El legado de los conservadores

Antonio Papell

Antonio Papell

Los demócratas norteamericanos han tenido que hacer importantes concesiones para que los republicanos accedieran a elevar de forma rutinaria el techo de la deuda USA; de no haberse permitido este incremento de déficit, el Estado hubiera quedado aparatosamente sin recursos, por lo que la capacidad de presión de la derecha era considerable. Felizmente, el diferendo se ha resuelto, no muy favorablemente para los intereses de los votantes progresistas de Biden, y continúa flotando en el aire el argumento utilizado por los herederos de Trump: es sumamente preocupante la carga de deuda que estamos traspasando a nuestros hijos. No hace falta decir que esta reflexión también ha circulado por España profusamente y los dos grandes partidos la han arrojado con frecuencia a la cara de su adversario.
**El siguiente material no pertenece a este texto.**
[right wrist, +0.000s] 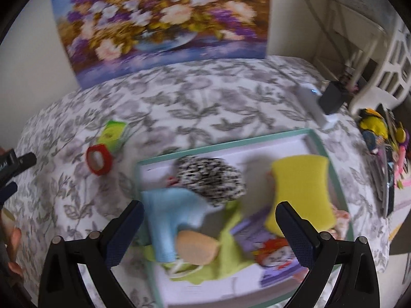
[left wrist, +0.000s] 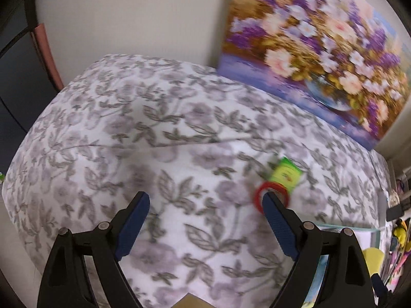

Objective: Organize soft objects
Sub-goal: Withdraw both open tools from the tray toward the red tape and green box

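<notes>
My left gripper hangs over the flowered bedspread with its jaws spread wide and nothing between them. Just past my right-hand finger lies a red ring, touching a green-and-yellow toy behind it; the fingertip overlaps the ring in view, but I cannot tell whether it touches. A flower painting leans against the wall at the far edge of the bed.

My right gripper is also wide open and empty, poised above a shallow tray with a teal rim. In the tray lie a blue cloth, a black-and-white speckled soft thing, a yellow sponge, a tan pad, a lime cloth underneath, and a purple booklet with a red cartoon figure. The sponge sits just beyond my right finger, the blue cloth beside my left one.

Off the tray to the left, well apart from it, the same ring and toy rest on the bedspread. At the right edge are a white device, a dark block and a heap of bright oddments.
</notes>
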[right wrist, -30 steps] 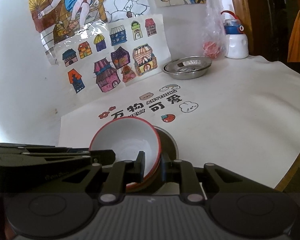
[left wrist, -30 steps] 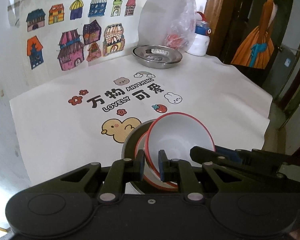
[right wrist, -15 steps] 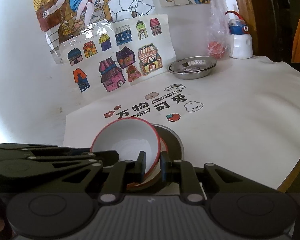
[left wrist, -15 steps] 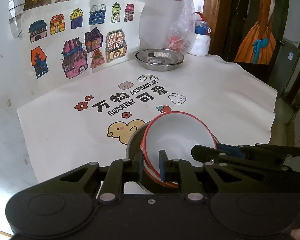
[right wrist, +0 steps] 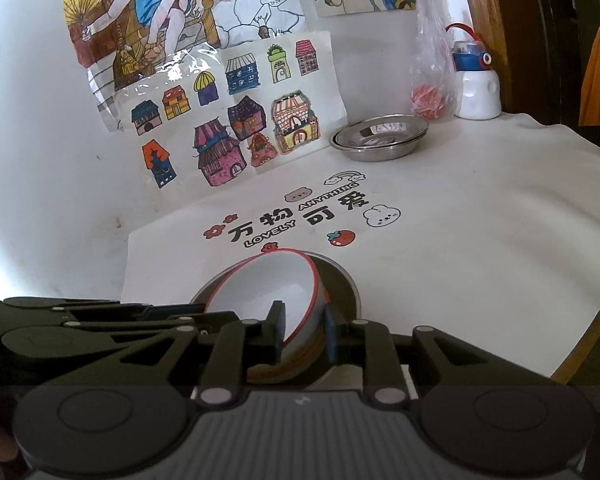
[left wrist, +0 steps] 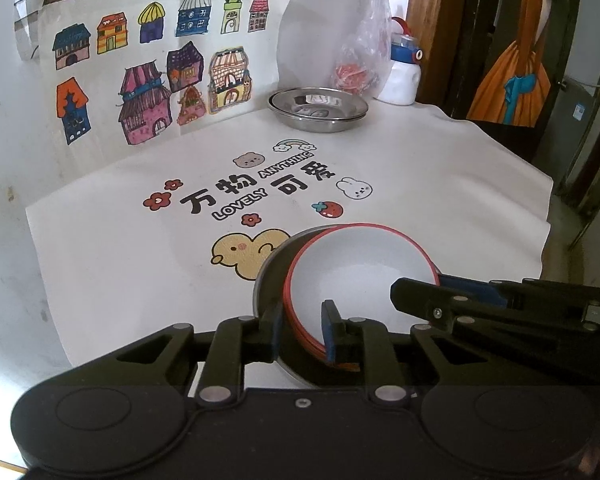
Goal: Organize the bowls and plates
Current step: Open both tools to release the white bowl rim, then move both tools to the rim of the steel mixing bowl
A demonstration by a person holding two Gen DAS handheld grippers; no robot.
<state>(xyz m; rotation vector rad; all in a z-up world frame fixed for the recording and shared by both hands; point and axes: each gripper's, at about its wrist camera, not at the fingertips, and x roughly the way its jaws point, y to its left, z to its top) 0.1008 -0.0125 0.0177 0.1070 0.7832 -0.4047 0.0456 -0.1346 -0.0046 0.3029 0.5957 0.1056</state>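
Observation:
A white bowl with a red rim [left wrist: 360, 268] [right wrist: 268, 292] is stacked in another red-rimmed bowl, and both sit inside a steel plate [left wrist: 266, 280] [right wrist: 342, 284] near the table's front. My left gripper [left wrist: 300, 330] straddles the bowls' left rim, its jaws a little apart around it. My right gripper [right wrist: 302, 334] straddles the right rim the same way. The right gripper's fingers [left wrist: 440, 300] show in the left wrist view. Two stacked steel plates [left wrist: 318, 106] [right wrist: 380, 134] stand at the back of the table.
A white printed cloth [left wrist: 420, 184] covers the table. A white bottle with a blue lid [left wrist: 402, 72] and a plastic bag [left wrist: 356, 64] stand at the back by the wall. Drawings of houses [left wrist: 156, 80] lean on the wall. The table edge drops off at the right.
Both grippers' jaws have widened slightly around the bowls' rim. The bowls now sit lower, inside the steel plate.

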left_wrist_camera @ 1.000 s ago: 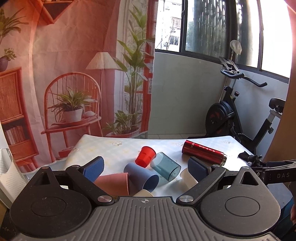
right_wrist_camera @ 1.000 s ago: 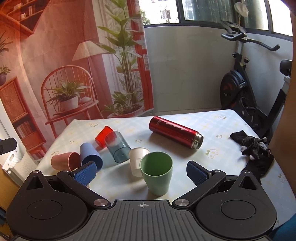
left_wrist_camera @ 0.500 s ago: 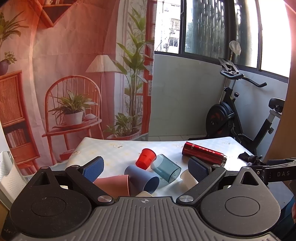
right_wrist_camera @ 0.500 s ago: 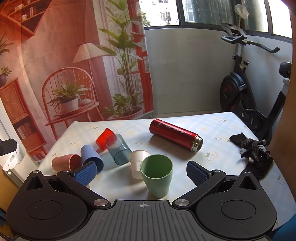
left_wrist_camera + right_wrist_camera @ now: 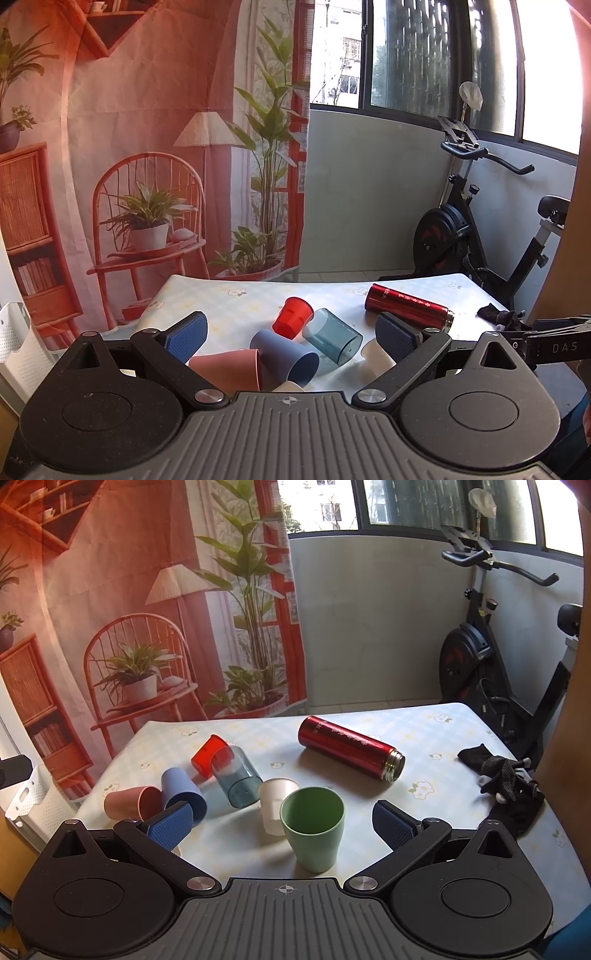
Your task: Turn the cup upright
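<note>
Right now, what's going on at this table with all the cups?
A person holds two tongs over a table of cups, and neither grips anything. The right tongs hang open around the green cup, which stands upright beside the white cup. The left tongs are open above the pink cup and blue cup, which lie on their sides, as do the red cup, the clear teal cup and a red flask.

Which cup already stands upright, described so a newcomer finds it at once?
Start at the red flask lying on the table, then come toward the camera. The green cup stands there, mouth up, beside a white cup; it is the only green one.
</note>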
Lo cierto es que en 2008 la deuda española era del 40,3% del PIB, luego subió vertiginosamente hasta el 119,9% en 2020, y ya ha comenzado a descender, hasta llegar al 113,1% en 2022.
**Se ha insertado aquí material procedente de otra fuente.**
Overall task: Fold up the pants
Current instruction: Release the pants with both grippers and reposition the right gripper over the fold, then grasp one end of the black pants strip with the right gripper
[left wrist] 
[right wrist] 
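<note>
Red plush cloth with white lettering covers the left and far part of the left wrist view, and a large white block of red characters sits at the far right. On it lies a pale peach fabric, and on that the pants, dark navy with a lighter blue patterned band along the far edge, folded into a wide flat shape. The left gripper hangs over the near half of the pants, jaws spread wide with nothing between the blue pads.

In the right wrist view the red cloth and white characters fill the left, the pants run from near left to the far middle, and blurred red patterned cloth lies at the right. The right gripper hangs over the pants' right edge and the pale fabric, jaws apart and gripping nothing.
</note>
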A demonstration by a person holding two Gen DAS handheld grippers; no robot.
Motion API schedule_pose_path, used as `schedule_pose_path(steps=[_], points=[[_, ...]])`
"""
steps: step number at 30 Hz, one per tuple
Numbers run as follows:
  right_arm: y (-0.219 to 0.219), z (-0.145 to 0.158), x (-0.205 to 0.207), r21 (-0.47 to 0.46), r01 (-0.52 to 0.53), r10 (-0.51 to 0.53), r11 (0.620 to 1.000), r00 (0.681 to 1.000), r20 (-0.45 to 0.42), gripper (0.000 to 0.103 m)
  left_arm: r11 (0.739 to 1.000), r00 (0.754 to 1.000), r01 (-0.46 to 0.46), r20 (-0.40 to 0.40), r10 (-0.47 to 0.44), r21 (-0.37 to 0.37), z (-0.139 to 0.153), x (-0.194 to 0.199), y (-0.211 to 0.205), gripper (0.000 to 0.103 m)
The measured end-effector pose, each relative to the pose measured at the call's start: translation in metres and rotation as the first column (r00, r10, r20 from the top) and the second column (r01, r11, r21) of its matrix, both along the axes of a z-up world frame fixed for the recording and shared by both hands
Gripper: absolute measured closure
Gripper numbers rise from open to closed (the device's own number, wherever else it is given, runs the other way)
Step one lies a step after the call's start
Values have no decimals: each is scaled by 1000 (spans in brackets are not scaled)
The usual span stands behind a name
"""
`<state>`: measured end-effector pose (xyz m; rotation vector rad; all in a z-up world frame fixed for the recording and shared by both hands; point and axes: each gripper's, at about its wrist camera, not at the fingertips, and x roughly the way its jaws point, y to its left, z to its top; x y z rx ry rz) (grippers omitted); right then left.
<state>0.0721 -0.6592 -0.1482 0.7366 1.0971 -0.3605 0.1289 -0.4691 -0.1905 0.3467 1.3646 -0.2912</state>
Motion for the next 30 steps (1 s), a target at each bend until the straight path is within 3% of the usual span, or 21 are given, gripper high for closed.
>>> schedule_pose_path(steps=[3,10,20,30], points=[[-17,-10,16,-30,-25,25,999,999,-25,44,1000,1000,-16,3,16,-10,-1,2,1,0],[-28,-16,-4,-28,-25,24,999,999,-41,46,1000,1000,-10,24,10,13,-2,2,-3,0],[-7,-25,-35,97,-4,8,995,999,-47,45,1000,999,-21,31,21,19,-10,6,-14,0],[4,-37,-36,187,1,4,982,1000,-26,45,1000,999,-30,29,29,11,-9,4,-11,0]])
Ante la conducta moralizante de los republicanos USA, el Nobel de Economía Stiglitz ha abordado el asunto en un espléndido trabajo, «Nuestra deuda con las generaciones futuras», publicado en la prensa internacional y en el que asegura que «nadie discute que tenemos la obligación de pensar en las generaciones futuras. La verdadera pregunta es qué políticas y compromisos fiscales actuales servirán mejor a los intereses de nuestros hijos y nietos. Visto desde esta perspectiva, es claro que son los republicanos los que están exhibiendo una indiferencia temeraria por las consecuencias de sus acciones».

El asunto es tan grave que no puede reducirse a una simple comparación contable. Lo relevante no es la cuantía del déficit sino la composición de este. «Cualquiera con buena fe económica sabe —explica Stiglitz— que siempre hay que mirar a ambos lados del balance. Lo que realmente importa es la diferencia entre activos y pasivos. Si la deuda aumenta pero los activos aumentan aún más, el país está mejor, y también lo estarán las generaciones futuras. Esto es cierto tanto si invierte en infraestructuras como en educación, investigación o tecnología. Pero aún más importante es el capital natural: el valor de nuestro medio ambiente, agua, aire y suelo. Si nuestro aire y agua están contaminados y nuestro suelo está corrompido, estamos traspasando una carga insoportable a nuestros hijos».

En otras palabras, la deuda financiera tiene una trascendencia indiscutible pero no vital, ya que de ella no depende de nuestra supervivencia. Es, como dice Stiglitz, «algo que nos debemos unos a otros. Se trata de pedazos de papel que se pueden bajar para ajustar los derechos a los bienes y servicios. Si no pagamos nuestra deuda, nuestra reputación se verá empañada, pero nuestro capital físico, humano y natural permanecerá sin cambios».

La «deuda ambiental» es diferente. Si por razones de mera ortodoxia monetarista decidimos no invertir lo necesario en preservar el medio ambiente, en detener el al calentamiento global y en revertir una contaminación que produce el efecto invernadero al mismo tiempo que destroza nuestros pulmones, no hay duda de que el mundo que dejaremos a nuestros hijos será mucho menos habitable que el que nosotros recibimos de nuestros padres. El recalentamiento máximo previsto en el tratado de París ha sido ya sobrepasado y avanzamos raudos hacia temperaturas promedio que harán inhabitable una gran franja ecuatorial del planeta y provocarán una subida de varios metros del nivel del mar.

Así las cosas, es dramático constatar que el Partido Popular Europeo está intentando que fracase la ley para la Restauración de la Naturaleza que la Comisión Europea está planeando para proteger la biodiversidad de los ecosistemas marinos y terrestres; se trata de reparar el 80% de los hábitats degradados, una quinta parte de ellos antes de 2030. Las fuerzas conservadoras europeas, que ya aplicaron durísimas políticas de austeridad a la crisis de 2008, están ahora empeñadas, con la extrema derecha al frente, en desacelerar la legislación medioambiental. Al parecer, su espíritu reaccionario no es capaz de aceptar que la obligación principal de las generaciones actuales es evitar que las futuras tengan que desenvolverse en escenarios dantescos que pueden acabar incluso provocando la extinción de la especie.